He anxiously paces the yard of his home, pointing to the newly formed scars and constellation of shrapnel scars from the bombing just a few days earlier. “Everything was in one second. Everything started to fall apart,” Serhiy told CBC News days after his son’s death, through a translator, with more shelling in the distance. It was 11 a.m. on September 3, and some of Serhiy’s five children were playing in the yard of their small house in Vysunsk, a village in the Mykolaiv region of southern Ukraine. Then the bombings started. Everyone scattered and three of the children ran into the hallway of the house with his wife, Olha Dyriy. Eight-year-old Oleksandr, pictured in his kindergarten photo, died on September 3 in a bombing in the Ukrainian city of Vysunsk. Oleksander, whose family called him Sasha, died the same week Save the Children reported a grim statistic: 1,000 children have been killed or injured in the last six months of the war in Ukraine. (Melissa Mancini/CBC)
“Everything was quiet”
But Oleksandr, or Sasha as he was called, hid in the garage. When the confusion and strong attack was over, Serhiy and Olha went to look for him. “We were calling him, but everything was quiet,” Olha said, her voice shaking, “I couldn’t see Sasha.” He was found lying on his stomach next to a motorcycle, with serious shrapnel wounds to the head. Serhi picked him up and put him on a chair. They called an ambulance, but he was already gone. “There was nothing inside his head,” his father says, describing the severity of his son’s injuries. “I wish he would take me, not my child.” Olha Dyriy holds her son, Artem, while her daughter, Sofi, stands nearby. Olha said that after the bombing, they found Sasha dead on the ground in the garage where he ran for cover. (Melissa Mancini/CBC)
A grim statistic
Sasha’s gruesome, tragic death was reported the same way many are now in Ukraine. A message on the social networking app Telegram on September 3 read: “As a result of the shelling in Mykolaiv and Oblast [region]6 people were injured… A child was killed.” He died in the same week that Save the Children reported a grim statistic: 1,000 children have been killed or injured in the last six months of the war in Ukraine. That’s an average of five a day, according to an analysis the agency did with verified UN data.
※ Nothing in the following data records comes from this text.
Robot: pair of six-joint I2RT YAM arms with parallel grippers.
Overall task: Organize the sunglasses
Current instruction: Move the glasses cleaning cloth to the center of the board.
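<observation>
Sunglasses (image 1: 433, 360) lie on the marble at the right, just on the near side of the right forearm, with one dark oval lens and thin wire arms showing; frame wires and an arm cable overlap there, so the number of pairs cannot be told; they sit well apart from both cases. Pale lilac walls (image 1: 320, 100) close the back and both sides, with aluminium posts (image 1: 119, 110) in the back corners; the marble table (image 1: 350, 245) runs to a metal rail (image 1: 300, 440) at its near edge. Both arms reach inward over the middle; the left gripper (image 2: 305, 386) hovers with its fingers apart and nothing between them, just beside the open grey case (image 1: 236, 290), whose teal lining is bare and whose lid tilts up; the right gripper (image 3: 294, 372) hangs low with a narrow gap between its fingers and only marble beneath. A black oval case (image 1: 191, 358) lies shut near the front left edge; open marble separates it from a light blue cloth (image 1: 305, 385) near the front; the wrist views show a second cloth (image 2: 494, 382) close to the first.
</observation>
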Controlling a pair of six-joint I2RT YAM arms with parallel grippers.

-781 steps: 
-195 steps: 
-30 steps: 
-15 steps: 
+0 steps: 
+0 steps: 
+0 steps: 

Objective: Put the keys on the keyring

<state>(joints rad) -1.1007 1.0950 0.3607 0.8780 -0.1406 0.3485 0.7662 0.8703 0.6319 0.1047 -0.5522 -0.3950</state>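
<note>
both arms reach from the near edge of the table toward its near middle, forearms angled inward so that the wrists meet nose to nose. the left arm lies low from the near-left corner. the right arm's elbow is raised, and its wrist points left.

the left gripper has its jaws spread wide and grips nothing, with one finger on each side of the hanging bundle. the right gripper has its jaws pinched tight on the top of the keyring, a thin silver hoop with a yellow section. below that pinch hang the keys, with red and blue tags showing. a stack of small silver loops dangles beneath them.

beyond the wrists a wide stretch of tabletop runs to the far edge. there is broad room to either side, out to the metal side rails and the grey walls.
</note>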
As the war in Ukraine enters its seventh month amid shifting front lines, airstrikes and artillery continue to kill and maim civilians, including children who have no stake in this war and are powerless to escape. Sasha liked cars and was a very good boy, his father said. He helped with his younger siblings and was supposed to start third grade last week. Now his grave is a few meters away from where he went to kindergarten, a short bike ride from Olha and Serhiy’s house. Sasha’s father, Serhiy Hulevich, left, stands with his eldest son, Vladislav, at Sasha’s grave in Vysunsk, a village in southern Ukraine’s Mykolaiv region. (Susan Ormiston/CBC)
Life near the front line
The family lives about 80 kilometers from occupied Kherson and less than 20 kilometers from the southern war front. The population of the small village was less than 2,200 before the war began. The family’s modest home and shed were hit several times in the attack, and the shelling destroyed the roof of the building they used to store wood for the winter. A hand-sized crater in the stone courtyard marks where the bullet that killed Sasha landed. “See what the shrapnel did? Serhiy asked. “See there, here? Everything was flying and everything happened in a second.” As his daughter, Sofi, watches, Serhiy holds a case found near their home after the Sept. 3 attack that killed his son. (Susan Ormiston/CBC) On the same day there were also strikes at Serhiy’s neighbor’s house, where more children were playing outside. His neighbor’s child was taken to the intensive care unit of a hospital in Odessa, he said. “They are very, very cruel people,” Serhiy said of the Russians he said hit his village. “Why would they punish a child? He hasn’t had a chance to see the world.” The sounds of shelling have been heard more frequently in recent weeks, according to Serhiy, who noted that loud bangs wake him up early in the morning, at 2am. “Very huge explosions,” he said. “When people are fast asleep.” WATCHES | Those who stayed in Mykolaiv, Ukraine, are scared but hopeful:
Months of surviving shelling in Mykolaiv, Ukraine
Frequent shelling has driven out much of the population of Mykolaiv, Ukraine, a city on the country’s southern coast. Those who remain survive with the help of foreign aid. They say they are scared, but hopeful. The family had stayed because Olha’s mother, who has disabilities, could not easily make the journey somewhere safer. But now, they plan to go to Western Ukraine to stay with Serhiy’s sister and father. “I intend to move away from here because there will be no more life in this area,” he said. Once they fill out the paperwork to certify Sasha’s death, he says they’ll go. “I don’t want to lose all my children.”